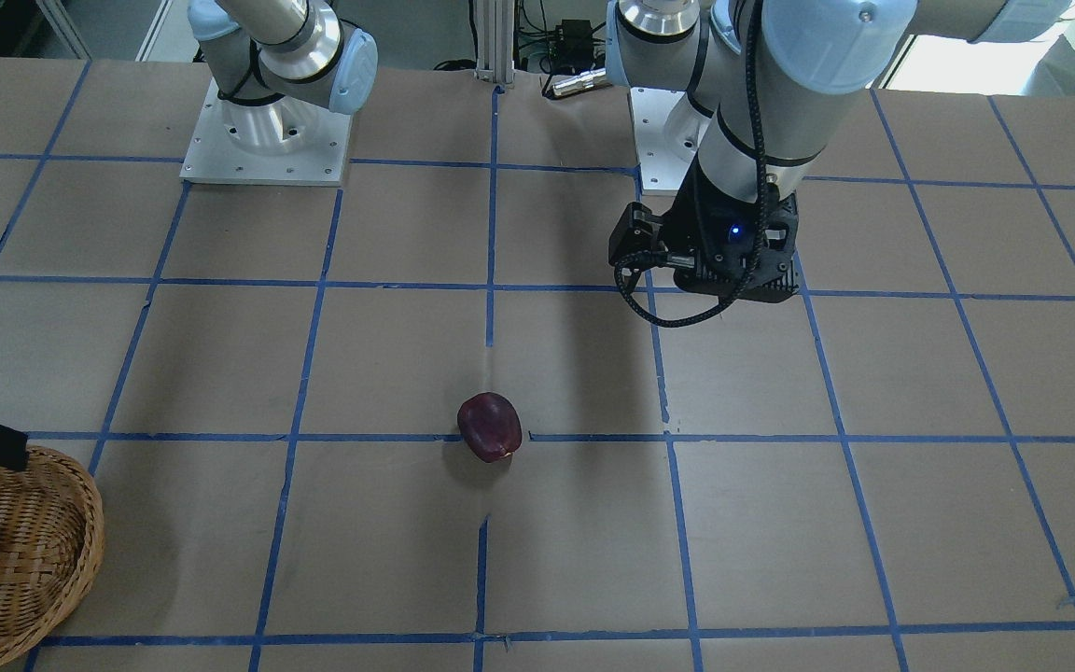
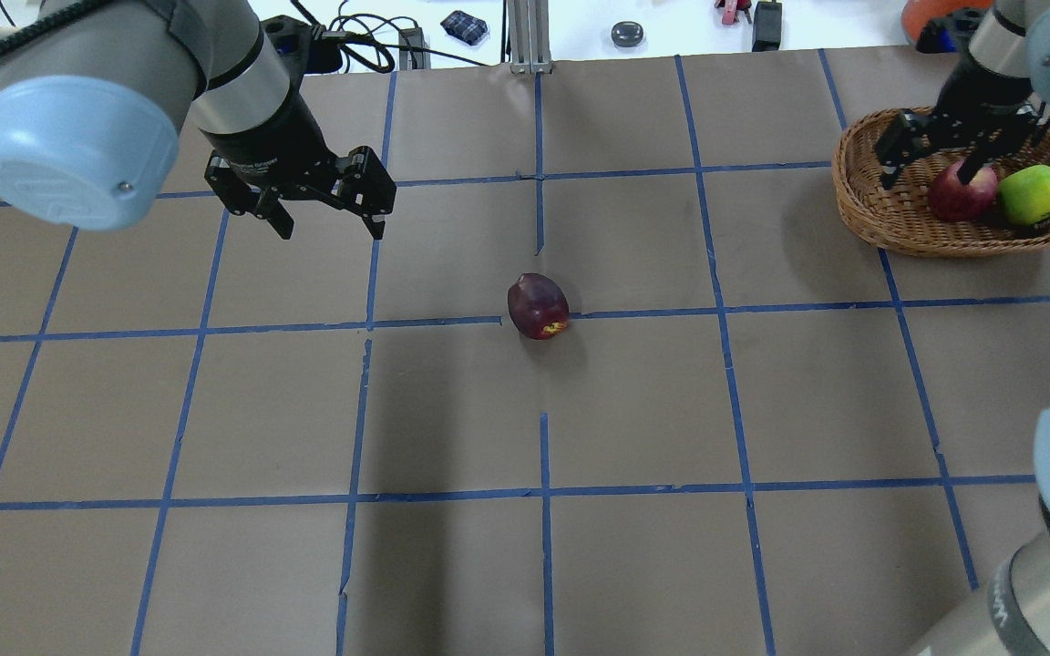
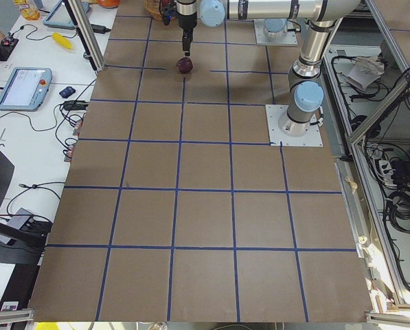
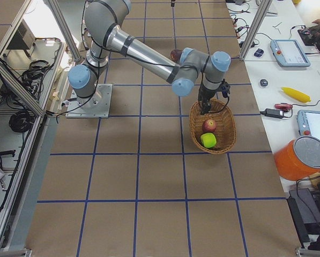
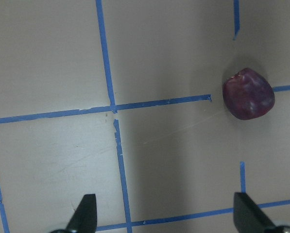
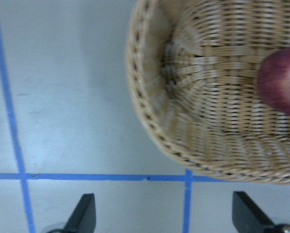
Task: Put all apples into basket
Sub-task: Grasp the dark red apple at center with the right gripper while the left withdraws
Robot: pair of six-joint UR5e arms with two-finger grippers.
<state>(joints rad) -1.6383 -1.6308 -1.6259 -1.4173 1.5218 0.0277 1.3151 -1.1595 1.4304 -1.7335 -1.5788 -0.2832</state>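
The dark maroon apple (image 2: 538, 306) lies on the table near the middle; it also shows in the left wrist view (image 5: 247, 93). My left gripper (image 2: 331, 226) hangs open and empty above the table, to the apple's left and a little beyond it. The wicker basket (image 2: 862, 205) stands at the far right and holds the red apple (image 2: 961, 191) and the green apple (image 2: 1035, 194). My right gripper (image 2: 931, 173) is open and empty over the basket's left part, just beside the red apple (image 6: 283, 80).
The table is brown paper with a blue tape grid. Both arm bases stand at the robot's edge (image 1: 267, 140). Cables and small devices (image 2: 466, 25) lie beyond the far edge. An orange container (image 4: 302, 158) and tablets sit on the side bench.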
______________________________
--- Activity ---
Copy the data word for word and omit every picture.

--- Task output ---
Task: Put all apples into basket
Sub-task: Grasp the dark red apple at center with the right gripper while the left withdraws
Robot: pair of six-joint UR5e arms with two-finger grippers.
<state>(joints rad) -1.6383 -1.6308 -1.6259 -1.4173 1.5218 0.0277 1.3151 -1.1595 1.4304 -1.7335 -1.5788 -0.2832</state>
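The dark maroon apple (image 2: 538, 306) lies on the table near the middle; it also shows in the left wrist view (image 5: 247, 93). My left gripper (image 2: 331, 226) hangs open and empty above the table, to the apple's left and a little beyond it. The wicker basket (image 2: 862, 205) stands at the far right and holds the red apple (image 2: 961, 191) and the green apple (image 2: 1035, 194). My right gripper (image 2: 931, 173) is open and empty over the basket's left part, just beside the red apple (image 6: 283, 80).
The table is brown paper with a blue tape grid. Both arm bases stand at the robot's edge (image 1: 267, 140). Cables and small devices (image 2: 466, 25) lie beyond the far edge. An orange container (image 4: 302, 158) and tablets sit on the side bench.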

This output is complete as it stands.